On January 1, 2003, the Company adopted Statement of Financial Accounting Standards No. 143, Accounting for Asset Retirement Obligations (“FAS 143”). FAS 143 requires legal obligations associated with the retirement of long-lived assets to be recognized at fair value at the time the obligations are incurred. Upon initial recognition of a liability, that cost should be capitalized as part of the carrying amount of the related long-lived asset and allocated to expense over the useful life of the asset.

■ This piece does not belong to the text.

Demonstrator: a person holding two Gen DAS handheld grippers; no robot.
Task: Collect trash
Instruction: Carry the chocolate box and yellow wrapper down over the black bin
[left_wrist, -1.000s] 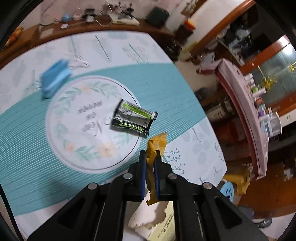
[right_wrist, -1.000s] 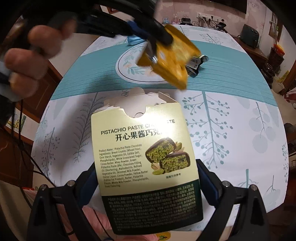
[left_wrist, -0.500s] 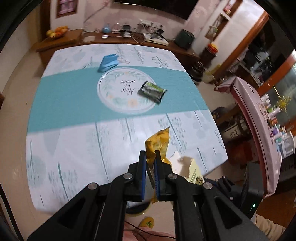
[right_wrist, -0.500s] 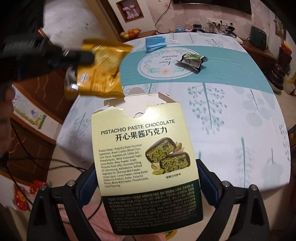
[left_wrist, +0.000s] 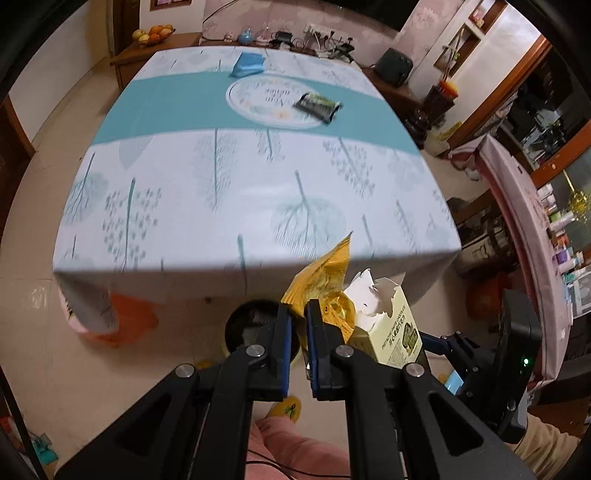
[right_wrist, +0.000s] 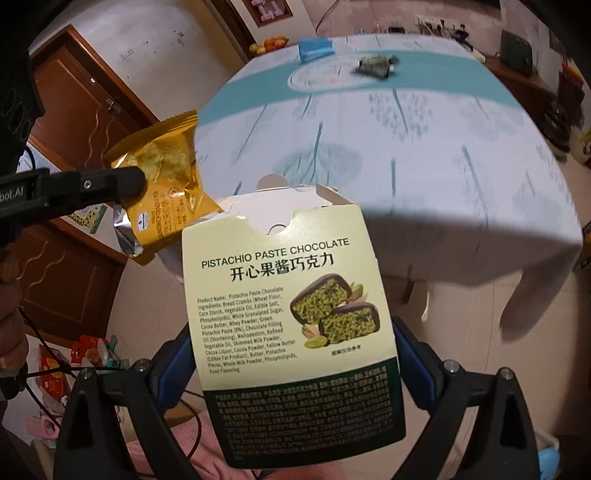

Previously, the Company accrued for the expected costs of these obligations over the estimated useful mining life of the property.

The cumulative effect of the change on prior years resulted in a charge to income of $3.7 million (net of income taxes of $2.3 million), or $0.07 per share, which is included in the Company’s results of operations for the quarter ended March 31, 2003.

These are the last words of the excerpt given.